» **Assignment**: Give an exact copy of the data that follows, but none of its pictures.

» **Dataset excerpt**:
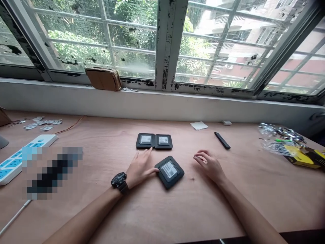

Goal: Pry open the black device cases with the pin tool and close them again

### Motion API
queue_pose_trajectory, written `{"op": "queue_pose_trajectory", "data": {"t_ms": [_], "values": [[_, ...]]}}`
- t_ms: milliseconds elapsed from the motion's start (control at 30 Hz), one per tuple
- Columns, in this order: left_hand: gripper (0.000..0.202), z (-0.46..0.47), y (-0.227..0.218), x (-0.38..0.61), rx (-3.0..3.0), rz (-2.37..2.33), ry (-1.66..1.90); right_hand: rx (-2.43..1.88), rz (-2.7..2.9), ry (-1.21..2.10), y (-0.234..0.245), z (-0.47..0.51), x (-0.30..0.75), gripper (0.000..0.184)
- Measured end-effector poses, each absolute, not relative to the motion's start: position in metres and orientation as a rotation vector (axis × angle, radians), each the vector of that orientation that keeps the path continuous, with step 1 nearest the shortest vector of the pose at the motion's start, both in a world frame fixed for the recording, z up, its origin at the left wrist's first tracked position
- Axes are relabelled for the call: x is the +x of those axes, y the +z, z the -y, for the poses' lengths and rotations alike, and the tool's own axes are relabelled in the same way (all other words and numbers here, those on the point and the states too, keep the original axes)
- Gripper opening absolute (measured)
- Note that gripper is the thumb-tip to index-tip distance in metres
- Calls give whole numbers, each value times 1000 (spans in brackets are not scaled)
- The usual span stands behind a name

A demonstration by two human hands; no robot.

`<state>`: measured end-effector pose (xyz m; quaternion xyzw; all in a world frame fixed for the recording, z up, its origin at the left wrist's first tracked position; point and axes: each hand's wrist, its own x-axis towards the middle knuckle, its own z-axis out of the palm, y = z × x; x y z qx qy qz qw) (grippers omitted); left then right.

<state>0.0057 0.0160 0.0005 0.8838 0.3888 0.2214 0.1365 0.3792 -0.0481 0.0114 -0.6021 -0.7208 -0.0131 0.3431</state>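
Observation:
Three square black devices with rounded corners lie on a plywood table [106, 203], each with a white label facing up. Two sit side by side at the back, a left one [145, 140] and a right one [163, 141], touching or nearly so. The third black device [169, 172] lies nearer me, turned at an angle. My left hand [141, 168] rests on the table, its thumb against that device's left edge and its fingers pointing toward the back pair. My right hand [209, 166] lies flat-ish to the right, touching no device.
A black bar [222, 140] and a white pad [199, 125] lie behind my right hand. At far right are a plastic bag of metal parts [279, 142] and a yellow-black box [304, 156]. A blue-socketed power strip [25, 158] lies left, beside a pixelated patch [52, 173].

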Motion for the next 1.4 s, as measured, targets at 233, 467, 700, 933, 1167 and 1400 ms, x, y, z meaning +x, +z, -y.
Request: {"op": "queue_pose_trajectory", "data": {"t_ms": [233, 467, 700, 933, 1167, 1400], "values": [[72, 1, 5, 15, 2538, -963, 592, -1378, 1567, 248, 45, 41, 326, 23], [73, 1, 2, 15, 2498, -932, 494, -955, 1287, 604, 31, 29, 272, 14], [73, 1, -1, 14, 2499, -914, 514, -928, 1289, 591, 22, 28, 267, 10], [73, 0, -2, 15, 2500, -913, 499, -998, 1408, 678, 22, 29, 263, 13], [74, -11, -1, 3, 2550, -879, 508, -960, 1379, 909, 41, 23, 266, 32], [56, -36, 2, -21, 2540, -882, 630, -1059, 1573, 679, 40, 23, 266, 19]]}}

» **Response below**:
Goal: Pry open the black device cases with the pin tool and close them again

### Motion API
queue_pose_trajectory, written `{"op": "queue_pose_trajectory", "data": {"t_ms": [_], "values": [[_, ...]]}}`
- t_ms: milliseconds elapsed from the motion's start (control at 30 Hz), one per tuple
- Columns, in this order: left_hand: gripper (0.000..0.202), z (-0.46..0.47), y (-0.227..0.218), x (-0.38..0.61), rx (-3.0..3.0), rz (-2.37..2.33), ry (-1.66..1.90); right_hand: rx (-2.43..1.88), rz (-2.7..2.9), ry (-1.21..2.10), y (-0.234..0.245), z (-0.47..0.51), x (-0.30..0.75), gripper (0.000..0.184)
- Measured end-effector poses, each absolute, not relative to the motion's start: position in metres and orientation as a rotation vector (axis × angle, radians), each the vector of that orientation that keeps the path continuous, with step 1 nearest the shortest vector of the pose at the motion's start, both in a world frame fixed for the recording, z up, its origin at the left wrist's first tracked position
- Axes are relabelled for the call: x is the +x of those axes, y the +z, z the -y, for the poses' lengths and rotations alike, and the tool's own axes are relabelled in the same way (all other words and numbers here, those on the point and the states too, keep the original axes)
- Gripper opening absolute (measured)
- Note that gripper is the thumb-tip to index-tip distance in metres
- Calls give whole numbers, each value times 1000 (spans in brackets are not scaled)
- The usual span stands behind a name

A demonstration by two human hands; no robot.

`<state>`: measured end-effector pose (xyz m; quaternion xyzw; all in a world frame fixed for the recording, z up, its origin at the left wrist's first tracked position; point and axes: each hand's wrist, its own x-axis towards the middle knuckle, its own z-axis out of the palm, y = z × x; x y z qx qy qz qw) (grippers omitted); left then right.

<state>0.0057 0.0160 0.0005 0.8838 0.3888 0.2214 0.1365 0.3792 -0.0481 0.0114 -0.6021 -0.7208 -0.0131 0.3431</state>
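Observation:
Three square black devices with rounded corners lie on a plywood table [106, 203], each with a white label facing up. Two sit side by side at the back, a left one [145, 140] and a right one [163, 141], touching or nearly so. The third black device [169, 172] lies nearer me, turned at an angle. My left hand [141, 168] rests on the table, its thumb against that device's left edge and its fingers pointing toward the back pair. My right hand [209, 166] lies flat-ish to the right, touching no device.
A black bar [222, 140] and a white pad [199, 125] lie behind my right hand. At far right are a plastic bag of metal parts [279, 142] and a yellow-black box [304, 156]. A blue-socketed power strip [25, 158] lies left, beside a pixelated patch [52, 173].
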
Motion for the next 1.4 s, as measured, targets at 233, 467, 700, 933, 1167 and 1400 ms, x, y, z meaning +x, +z, -y.
Request: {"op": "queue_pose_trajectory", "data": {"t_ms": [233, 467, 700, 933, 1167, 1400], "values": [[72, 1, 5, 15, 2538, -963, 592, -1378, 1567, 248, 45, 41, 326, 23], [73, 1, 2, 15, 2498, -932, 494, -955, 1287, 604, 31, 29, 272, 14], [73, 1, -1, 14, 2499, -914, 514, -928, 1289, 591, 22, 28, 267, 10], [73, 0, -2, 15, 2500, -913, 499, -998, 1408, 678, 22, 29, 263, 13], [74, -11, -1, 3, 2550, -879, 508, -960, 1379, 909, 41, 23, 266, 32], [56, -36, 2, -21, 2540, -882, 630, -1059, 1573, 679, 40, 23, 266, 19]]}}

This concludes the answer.